Wednesday, January 12, 2011

my reluctant enemy...

Food has become my enemy.

I have been trying to say this for a while.  I have asked for prayer.  I have begged for someone to help.  After several months, Christ, in His infinite mercy, has sent me two women in my new parish.  Today, help for my spirits, if nothing else, came my way, for which I am exceedingly thankful.  Still, as I sit here enduring nausea, I admit that I am embattled and discouraged.

Go back 20 months, I think, to when the nausea first began.  Seven months of little food until the medication conflict was found.  The hair loss, from which I have not recovered. The weight loss, from which my pancreas has not recovered.  And the discouragement, from which my heart has not recovered.

The dramatic weight loss spawned the insulin resistance and the devastating cycles of eating and then low blood sugar that was not low enough on the charts but low enough to greatly impact my quality of life.  Honestly, the only thing that I have eaten since I did start eating again that has made me feel good afterward is that Panera salad:  chopped chicken cobb.

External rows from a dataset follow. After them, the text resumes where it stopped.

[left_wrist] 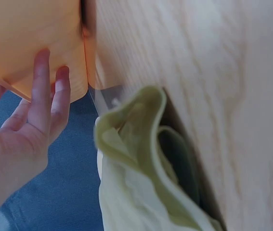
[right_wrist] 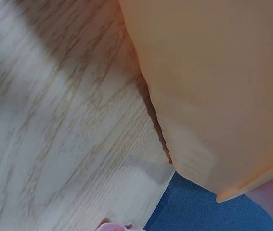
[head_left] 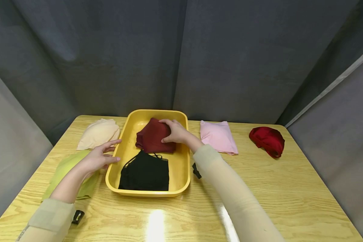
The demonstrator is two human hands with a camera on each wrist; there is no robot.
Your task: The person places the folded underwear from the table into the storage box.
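Note:
A yellow tray (head_left: 149,193) stands on the wooden table. Inside it, a folded maroon garment (head_left: 151,136) lies at the far end and a folded black garment with thin straps (head_left: 145,173) at the near end. My right hand (head_left: 175,131) rests on the right part of the maroon garment, thumb and fingers spread apart over the cloth. At the tray's left side, my left hand (head_left: 98,156) has its fingertips right at the rim, fingers loosely extended. The left wrist view shows these fingers (left_wrist: 41,91) against the outer wall; the right wrist view hides the right hand's grip.
Left of the tray lie a cream cloth bundle (head_left: 99,133) and a green garment (head_left: 63,171), partly under the left forearm. To the right are a pink folded garment (head_left: 217,136) and a dark red bundle (head_left: 267,141). Grey curtains (head_left: 181,57) hang behind the table.

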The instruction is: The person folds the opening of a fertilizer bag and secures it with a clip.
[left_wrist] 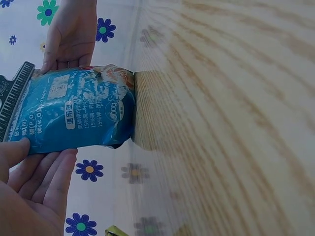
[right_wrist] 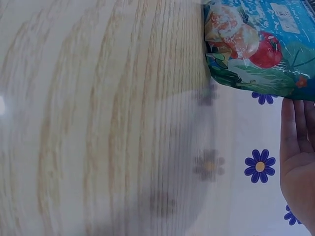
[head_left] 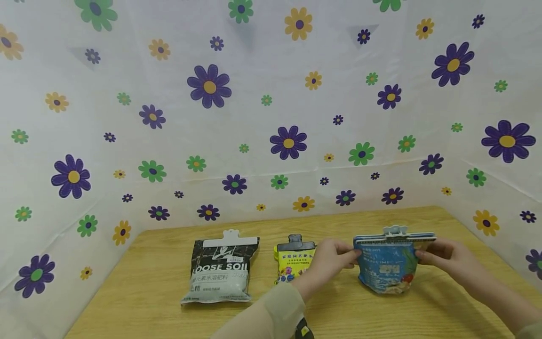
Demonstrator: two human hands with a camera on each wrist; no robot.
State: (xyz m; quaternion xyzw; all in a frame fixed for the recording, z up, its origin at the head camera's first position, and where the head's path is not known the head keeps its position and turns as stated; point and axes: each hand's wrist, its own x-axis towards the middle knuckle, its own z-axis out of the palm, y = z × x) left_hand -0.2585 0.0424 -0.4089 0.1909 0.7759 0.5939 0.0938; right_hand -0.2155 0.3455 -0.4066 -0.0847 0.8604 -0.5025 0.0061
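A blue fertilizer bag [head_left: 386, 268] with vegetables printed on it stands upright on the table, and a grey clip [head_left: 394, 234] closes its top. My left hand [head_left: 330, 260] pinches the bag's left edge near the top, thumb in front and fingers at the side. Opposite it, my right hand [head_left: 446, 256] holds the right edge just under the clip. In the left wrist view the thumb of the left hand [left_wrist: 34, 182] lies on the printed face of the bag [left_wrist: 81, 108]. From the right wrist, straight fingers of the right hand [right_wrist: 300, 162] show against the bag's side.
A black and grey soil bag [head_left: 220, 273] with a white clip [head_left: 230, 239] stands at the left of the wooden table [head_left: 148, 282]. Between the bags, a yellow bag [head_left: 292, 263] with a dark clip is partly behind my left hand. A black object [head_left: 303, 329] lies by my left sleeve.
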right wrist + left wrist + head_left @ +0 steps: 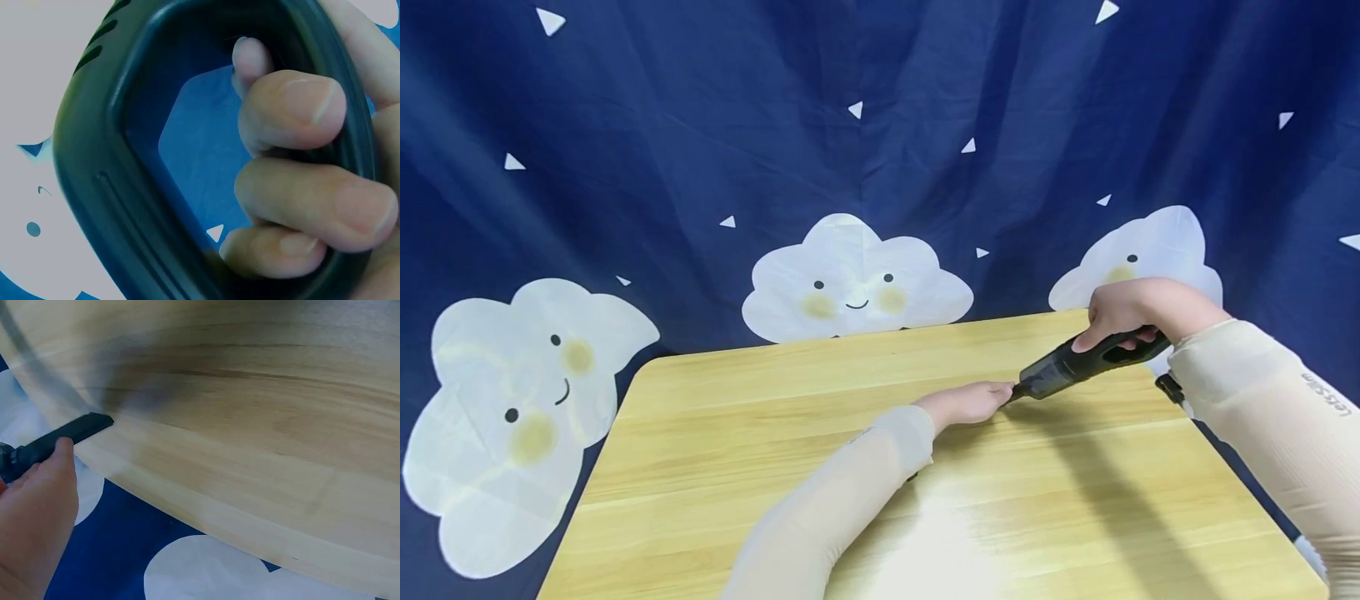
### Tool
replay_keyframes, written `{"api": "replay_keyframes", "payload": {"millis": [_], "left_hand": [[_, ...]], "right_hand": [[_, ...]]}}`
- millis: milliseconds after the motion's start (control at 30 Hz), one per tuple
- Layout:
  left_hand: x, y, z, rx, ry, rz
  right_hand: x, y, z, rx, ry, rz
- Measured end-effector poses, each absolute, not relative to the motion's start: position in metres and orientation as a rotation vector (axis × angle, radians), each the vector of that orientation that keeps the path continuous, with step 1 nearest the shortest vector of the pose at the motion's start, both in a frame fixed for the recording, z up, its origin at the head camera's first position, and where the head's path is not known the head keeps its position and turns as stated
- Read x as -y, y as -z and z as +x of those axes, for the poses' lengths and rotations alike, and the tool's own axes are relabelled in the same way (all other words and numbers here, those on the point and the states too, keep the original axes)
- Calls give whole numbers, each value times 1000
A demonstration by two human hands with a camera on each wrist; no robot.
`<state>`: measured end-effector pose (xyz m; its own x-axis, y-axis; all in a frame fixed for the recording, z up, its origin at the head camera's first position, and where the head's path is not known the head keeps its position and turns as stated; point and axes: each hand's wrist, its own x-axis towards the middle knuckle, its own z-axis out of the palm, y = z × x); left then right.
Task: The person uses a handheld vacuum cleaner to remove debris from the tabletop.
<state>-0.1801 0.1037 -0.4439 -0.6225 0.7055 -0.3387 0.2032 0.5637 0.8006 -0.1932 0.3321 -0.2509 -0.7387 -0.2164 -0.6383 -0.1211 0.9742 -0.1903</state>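
A black handheld vacuum cleaner (1060, 368) slants down over the right part of the wooden table, its narrow end toward the tabletop. My right hand (1123, 310) grips its handle from above. In the right wrist view, curled fingers (294, 109) pass through the looped handle (94, 156). At the front end my left hand (966, 404) holds the flat black nozzle (69, 434), thumb along its side in the left wrist view. The nozzle's slanted tip points over the wood, and its shadow falls close by. Most of the left fingers are hidden behind the hand.
The light wooden table (715, 433) has rounded corners, and its far edge runs along a dark blue curtain (850, 50) with white clouds and triangles. Pale sleeves cover both forearms. A long shadow crosses the table's right side.
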Motion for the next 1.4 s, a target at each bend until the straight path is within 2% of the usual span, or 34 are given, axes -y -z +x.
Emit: {"api": "replay_keyframes", "payload": {"millis": [267, 633, 1167, 1400], "left_hand": [[-91, 452, -181, -2266, -940, 711], [-53, 448, -212, -2213, -1056, 630], [3, 435, -228, -2266, -1018, 484], [18, 431, -245, -2309, -973, 519]], "right_hand": [[-320, 260, -192, -2408, 237, -243], [-292, 271, -202, -2486, 249, -287], [-242, 290, -212, -2600, 195, -331], [-224, 289, -216, -2676, 140, -288]]}}
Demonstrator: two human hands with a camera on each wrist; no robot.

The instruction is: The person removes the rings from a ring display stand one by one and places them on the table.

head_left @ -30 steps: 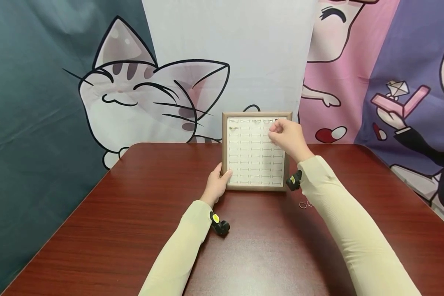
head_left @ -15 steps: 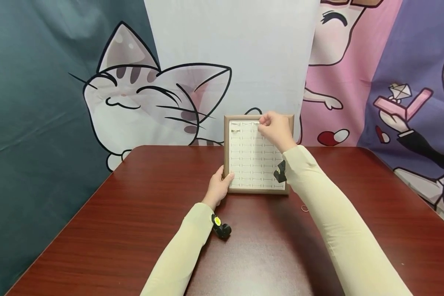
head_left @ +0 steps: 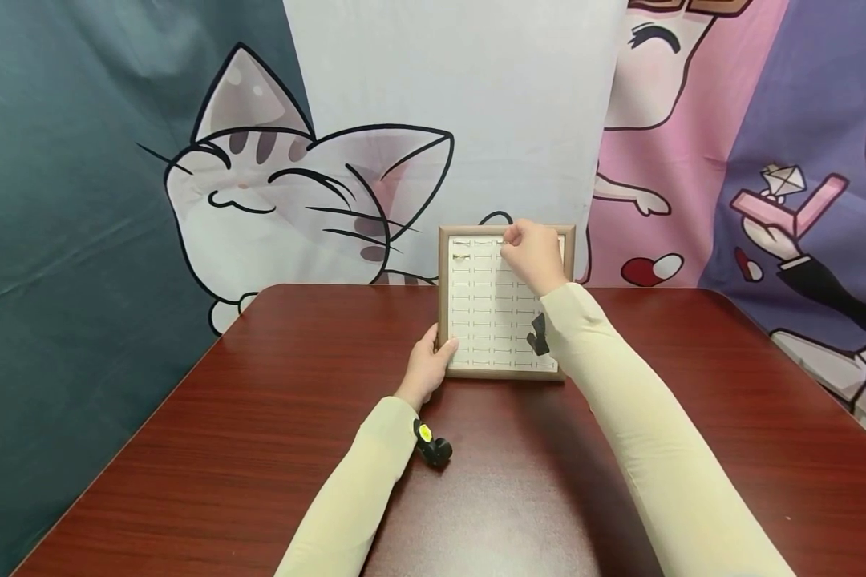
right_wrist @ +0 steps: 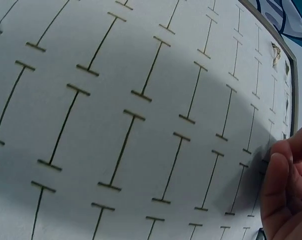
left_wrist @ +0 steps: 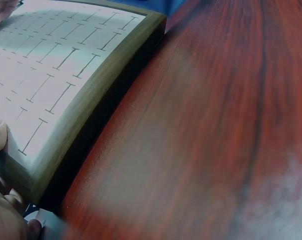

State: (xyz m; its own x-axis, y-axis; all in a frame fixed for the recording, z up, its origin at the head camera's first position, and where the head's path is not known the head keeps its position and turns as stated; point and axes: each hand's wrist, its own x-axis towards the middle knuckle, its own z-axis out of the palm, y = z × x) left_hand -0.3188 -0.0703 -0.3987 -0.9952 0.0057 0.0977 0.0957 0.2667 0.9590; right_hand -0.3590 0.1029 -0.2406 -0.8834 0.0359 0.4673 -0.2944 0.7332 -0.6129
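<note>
Slotted board (head_left: 482, 320), left fingers (head_left: 429, 336) gripping lower-left edge, right fingers (head_left: 514, 236) at top

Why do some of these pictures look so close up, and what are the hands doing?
There's no machine arm here, just a person's two bare hands. The wide picture comes from a camera worn on the head. The two close-ups come from a black camera on each wrist, so each one looks at its own hand's work.

The left hand grips a framed white board by its lower left edge, holding it upright at the reddish table. The board has rows of little slots, and a gold-coloured ring sits near its top left.

The right hand is at the board's top; I can't see whether it pinches anything.
</note>
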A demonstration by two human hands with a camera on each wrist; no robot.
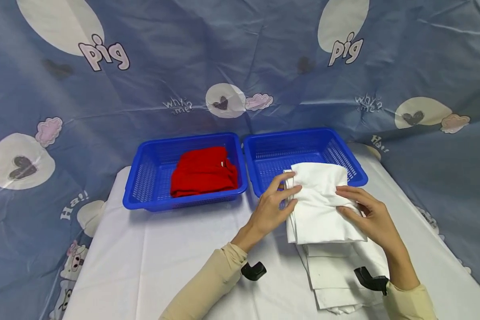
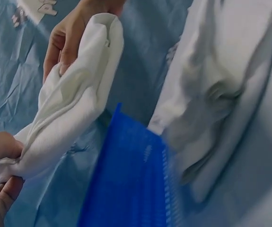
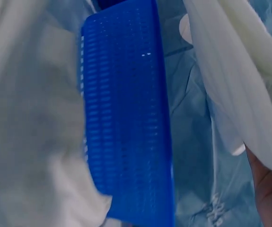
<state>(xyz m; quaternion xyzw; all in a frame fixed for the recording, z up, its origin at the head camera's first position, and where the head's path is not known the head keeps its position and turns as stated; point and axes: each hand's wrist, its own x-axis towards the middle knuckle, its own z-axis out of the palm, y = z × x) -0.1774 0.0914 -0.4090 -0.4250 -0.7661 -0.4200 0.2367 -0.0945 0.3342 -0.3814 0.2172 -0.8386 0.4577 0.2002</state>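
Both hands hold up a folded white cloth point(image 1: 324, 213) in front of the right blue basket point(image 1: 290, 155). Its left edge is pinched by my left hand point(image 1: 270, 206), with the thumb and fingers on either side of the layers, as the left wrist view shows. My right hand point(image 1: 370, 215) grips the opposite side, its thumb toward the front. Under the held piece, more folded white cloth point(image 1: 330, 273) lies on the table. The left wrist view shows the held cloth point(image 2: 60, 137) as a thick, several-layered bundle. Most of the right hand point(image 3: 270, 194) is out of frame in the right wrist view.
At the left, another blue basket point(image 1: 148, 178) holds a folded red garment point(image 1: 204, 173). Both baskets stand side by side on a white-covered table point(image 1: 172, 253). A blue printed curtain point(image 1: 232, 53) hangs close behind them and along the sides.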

Of course, that is because you have to factor in the low blood pressure that was creeping up on me.  I was injecting myself with sodium and really saving myself from a cardiac perspective.  The salad has a whopping 1320 milligrams of sodium and 38 grams of protein, or at least it did. The sodium is now showing at 1120.

But this bloody disease, dysautnomia, coupled with insulin resistance, hypothyroidism, and my blood pressure, has absolutely ruined food for me.  Me, Myrtle, the champion trencherwoman.  SIGH.

I eat things and they make me ill.  I take a medication that I have to have but which has essentially removed my appetite.  I eat things and they taste horrible to me, perhaps factor in MS wonkiness there.  I eat things and see no gain. 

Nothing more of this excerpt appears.